Your objective
Up to and including the line with "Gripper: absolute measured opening", restate the material below word for word, beginning with its first line.

** Provided material follows **

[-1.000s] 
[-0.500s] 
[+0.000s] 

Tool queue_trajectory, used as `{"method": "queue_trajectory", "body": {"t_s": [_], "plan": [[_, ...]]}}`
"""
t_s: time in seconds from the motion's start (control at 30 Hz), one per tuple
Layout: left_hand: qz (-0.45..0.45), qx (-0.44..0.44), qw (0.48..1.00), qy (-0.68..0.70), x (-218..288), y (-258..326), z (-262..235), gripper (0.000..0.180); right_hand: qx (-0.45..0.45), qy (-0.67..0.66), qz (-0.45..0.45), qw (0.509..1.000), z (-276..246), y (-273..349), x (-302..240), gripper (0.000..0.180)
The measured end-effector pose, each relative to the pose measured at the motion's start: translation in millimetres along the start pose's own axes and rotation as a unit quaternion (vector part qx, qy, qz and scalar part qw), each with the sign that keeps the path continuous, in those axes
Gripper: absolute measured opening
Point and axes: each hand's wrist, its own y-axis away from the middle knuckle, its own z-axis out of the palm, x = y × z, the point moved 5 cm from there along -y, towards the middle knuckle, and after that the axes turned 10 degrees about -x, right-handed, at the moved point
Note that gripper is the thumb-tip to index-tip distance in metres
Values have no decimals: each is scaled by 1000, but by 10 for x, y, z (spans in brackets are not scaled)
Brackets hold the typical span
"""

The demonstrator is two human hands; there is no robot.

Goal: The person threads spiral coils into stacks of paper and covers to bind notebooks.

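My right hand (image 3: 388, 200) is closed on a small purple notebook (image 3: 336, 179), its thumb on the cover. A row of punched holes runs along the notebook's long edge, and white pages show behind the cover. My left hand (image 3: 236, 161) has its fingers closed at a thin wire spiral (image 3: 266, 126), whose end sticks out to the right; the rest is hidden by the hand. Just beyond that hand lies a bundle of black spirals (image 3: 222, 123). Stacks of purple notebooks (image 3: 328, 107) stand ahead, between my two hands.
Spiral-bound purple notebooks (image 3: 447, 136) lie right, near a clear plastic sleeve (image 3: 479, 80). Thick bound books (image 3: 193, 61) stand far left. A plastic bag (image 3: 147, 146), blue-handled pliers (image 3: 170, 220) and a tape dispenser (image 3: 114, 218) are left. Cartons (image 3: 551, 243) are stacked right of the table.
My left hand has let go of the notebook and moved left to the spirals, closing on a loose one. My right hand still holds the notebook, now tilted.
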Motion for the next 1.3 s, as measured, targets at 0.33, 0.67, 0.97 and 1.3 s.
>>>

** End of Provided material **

Reply
[-1.000s] 
[-0.500s] 
[+0.000s] 

Tool queue_trajectory, used as `{"method": "queue_trajectory", "body": {"t_s": [_], "plan": [[_, ...]]}}`
"""
t_s: time in seconds from the motion's start (control at 30 Hz), one per tuple
Layout: left_hand: qz (-0.45..0.45), qx (-0.44..0.44), qw (0.48..1.00), qy (-0.68..0.70), x (-218..288), y (-258..326), z (-262..235), gripper (0.000..0.180); right_hand: qx (-0.45..0.45), qy (-0.67..0.66), qz (-0.45..0.45), qw (0.509..1.000), z (-276..246), y (-273..349), x (-302..240), gripper (0.000..0.180)
The measured end-effector pose, each relative to the pose measured at the motion's start: translation in millimetres along the start pose's own axes and rotation as a unit quaternion (vector part qx, qy, qz and scalar part qw), each with the sign that keeps the path continuous, in those axes
Gripper: absolute measured opening

For this exercise, nothing further remains.